• **What is needed**: The expected result is the material below, reproduced exactly from its first line through the line containing "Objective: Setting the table".

• **Data block**:

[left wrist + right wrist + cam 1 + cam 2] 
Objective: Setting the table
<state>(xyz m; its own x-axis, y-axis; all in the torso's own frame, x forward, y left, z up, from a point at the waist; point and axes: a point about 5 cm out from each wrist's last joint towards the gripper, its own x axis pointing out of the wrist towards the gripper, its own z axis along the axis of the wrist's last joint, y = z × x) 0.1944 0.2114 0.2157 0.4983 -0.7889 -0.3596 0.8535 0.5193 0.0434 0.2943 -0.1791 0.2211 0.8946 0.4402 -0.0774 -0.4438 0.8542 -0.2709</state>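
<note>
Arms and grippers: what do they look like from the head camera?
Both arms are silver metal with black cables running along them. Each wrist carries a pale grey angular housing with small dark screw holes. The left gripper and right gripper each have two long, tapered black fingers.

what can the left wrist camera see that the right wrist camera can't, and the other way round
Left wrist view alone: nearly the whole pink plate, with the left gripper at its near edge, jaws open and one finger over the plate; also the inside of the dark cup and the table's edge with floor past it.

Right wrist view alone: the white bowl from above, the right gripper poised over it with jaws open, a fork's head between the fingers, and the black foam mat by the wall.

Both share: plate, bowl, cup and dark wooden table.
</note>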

• **Reply to the task**:
[left wrist + right wrist + cam 1 + cam 2] 
Objective: Setting the table

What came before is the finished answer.